EXERCISE DESCRIPTION –
Only the number is wanted: how many lines below contain "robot"?

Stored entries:
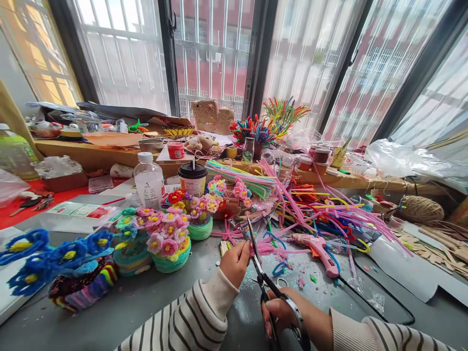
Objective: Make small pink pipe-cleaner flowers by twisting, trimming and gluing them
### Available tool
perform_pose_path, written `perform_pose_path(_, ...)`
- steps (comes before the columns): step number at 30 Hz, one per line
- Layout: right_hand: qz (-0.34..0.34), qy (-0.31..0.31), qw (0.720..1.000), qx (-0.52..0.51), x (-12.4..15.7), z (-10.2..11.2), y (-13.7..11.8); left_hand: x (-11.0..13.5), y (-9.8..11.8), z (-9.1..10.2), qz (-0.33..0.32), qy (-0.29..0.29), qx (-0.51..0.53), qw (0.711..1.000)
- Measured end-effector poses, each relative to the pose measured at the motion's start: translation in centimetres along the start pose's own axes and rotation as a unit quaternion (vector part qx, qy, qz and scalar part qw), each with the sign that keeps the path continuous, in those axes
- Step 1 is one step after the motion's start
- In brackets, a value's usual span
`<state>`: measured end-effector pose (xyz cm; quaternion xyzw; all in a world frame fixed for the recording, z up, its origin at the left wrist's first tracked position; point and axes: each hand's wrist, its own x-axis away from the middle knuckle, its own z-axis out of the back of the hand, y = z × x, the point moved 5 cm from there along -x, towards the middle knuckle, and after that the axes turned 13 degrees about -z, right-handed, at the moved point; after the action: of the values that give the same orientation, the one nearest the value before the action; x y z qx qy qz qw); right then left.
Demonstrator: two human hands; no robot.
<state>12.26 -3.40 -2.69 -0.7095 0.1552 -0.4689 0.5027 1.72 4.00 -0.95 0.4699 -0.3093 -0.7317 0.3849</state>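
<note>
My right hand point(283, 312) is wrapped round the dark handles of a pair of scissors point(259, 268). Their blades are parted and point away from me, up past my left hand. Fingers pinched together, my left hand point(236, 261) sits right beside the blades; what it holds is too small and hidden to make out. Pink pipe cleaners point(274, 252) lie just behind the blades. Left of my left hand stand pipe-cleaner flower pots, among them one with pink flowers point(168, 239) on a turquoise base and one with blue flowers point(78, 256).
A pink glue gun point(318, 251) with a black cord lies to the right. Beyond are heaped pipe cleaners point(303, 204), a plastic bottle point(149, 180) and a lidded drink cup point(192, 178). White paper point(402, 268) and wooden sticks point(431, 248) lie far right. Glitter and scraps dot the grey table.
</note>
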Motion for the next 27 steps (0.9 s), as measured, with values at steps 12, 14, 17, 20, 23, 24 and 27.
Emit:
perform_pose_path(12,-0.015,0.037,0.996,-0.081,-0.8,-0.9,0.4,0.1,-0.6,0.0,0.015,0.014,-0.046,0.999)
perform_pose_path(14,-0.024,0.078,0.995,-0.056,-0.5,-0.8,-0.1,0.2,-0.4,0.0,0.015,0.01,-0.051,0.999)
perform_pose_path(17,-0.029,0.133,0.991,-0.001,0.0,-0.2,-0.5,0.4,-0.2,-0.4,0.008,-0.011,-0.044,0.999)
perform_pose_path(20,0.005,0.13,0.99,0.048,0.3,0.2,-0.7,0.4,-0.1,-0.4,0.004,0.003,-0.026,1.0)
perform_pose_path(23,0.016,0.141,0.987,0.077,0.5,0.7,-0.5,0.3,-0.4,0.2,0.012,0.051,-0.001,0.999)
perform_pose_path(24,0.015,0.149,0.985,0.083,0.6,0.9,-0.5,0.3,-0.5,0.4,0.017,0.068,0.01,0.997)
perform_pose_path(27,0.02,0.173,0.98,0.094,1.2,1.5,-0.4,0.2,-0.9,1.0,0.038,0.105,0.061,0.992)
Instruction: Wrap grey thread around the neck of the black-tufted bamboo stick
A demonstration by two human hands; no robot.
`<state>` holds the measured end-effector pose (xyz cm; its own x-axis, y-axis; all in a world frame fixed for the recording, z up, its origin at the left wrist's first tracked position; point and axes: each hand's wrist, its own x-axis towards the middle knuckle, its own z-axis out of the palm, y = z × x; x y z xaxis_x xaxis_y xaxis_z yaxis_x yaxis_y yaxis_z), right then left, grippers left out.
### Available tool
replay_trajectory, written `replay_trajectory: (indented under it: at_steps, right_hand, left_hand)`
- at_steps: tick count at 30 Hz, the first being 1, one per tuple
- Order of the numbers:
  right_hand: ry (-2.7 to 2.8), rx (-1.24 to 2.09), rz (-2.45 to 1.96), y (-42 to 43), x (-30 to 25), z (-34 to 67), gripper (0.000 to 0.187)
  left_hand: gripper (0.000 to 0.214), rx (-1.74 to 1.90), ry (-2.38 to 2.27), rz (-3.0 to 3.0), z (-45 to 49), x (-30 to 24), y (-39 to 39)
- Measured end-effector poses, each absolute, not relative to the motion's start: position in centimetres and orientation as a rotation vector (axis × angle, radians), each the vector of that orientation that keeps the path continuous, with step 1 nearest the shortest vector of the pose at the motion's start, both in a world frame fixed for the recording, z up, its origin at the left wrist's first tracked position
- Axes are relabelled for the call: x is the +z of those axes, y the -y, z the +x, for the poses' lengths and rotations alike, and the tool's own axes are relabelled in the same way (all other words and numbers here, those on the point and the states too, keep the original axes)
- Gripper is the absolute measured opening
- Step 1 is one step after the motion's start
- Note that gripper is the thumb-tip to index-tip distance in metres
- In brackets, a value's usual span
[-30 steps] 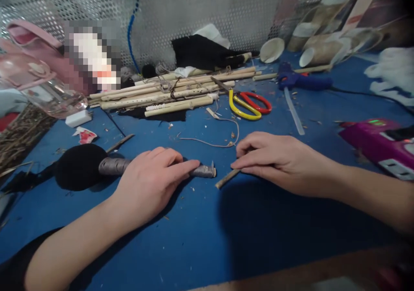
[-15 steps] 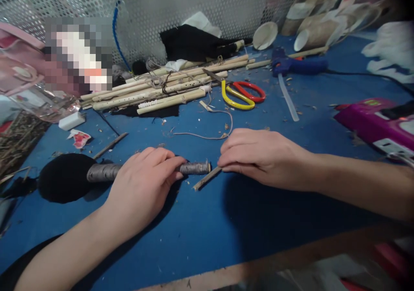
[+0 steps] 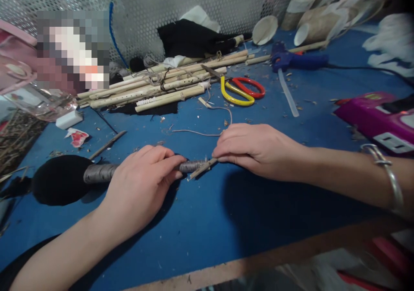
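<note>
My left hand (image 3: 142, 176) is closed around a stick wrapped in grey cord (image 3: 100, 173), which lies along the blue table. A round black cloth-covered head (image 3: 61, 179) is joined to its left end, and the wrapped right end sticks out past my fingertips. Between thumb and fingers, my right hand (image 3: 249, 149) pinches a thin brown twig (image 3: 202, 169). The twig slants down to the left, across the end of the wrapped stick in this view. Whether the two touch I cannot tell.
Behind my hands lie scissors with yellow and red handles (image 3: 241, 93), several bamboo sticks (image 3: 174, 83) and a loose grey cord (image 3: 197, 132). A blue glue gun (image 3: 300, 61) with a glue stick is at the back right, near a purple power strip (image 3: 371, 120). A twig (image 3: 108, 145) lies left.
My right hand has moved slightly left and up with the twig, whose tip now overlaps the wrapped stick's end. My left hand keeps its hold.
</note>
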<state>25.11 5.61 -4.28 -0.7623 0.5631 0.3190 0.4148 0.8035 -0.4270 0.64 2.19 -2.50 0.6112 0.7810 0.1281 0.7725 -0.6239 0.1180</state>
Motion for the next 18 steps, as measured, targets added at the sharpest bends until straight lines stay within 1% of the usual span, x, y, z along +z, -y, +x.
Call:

WORKED SOLUTION –
2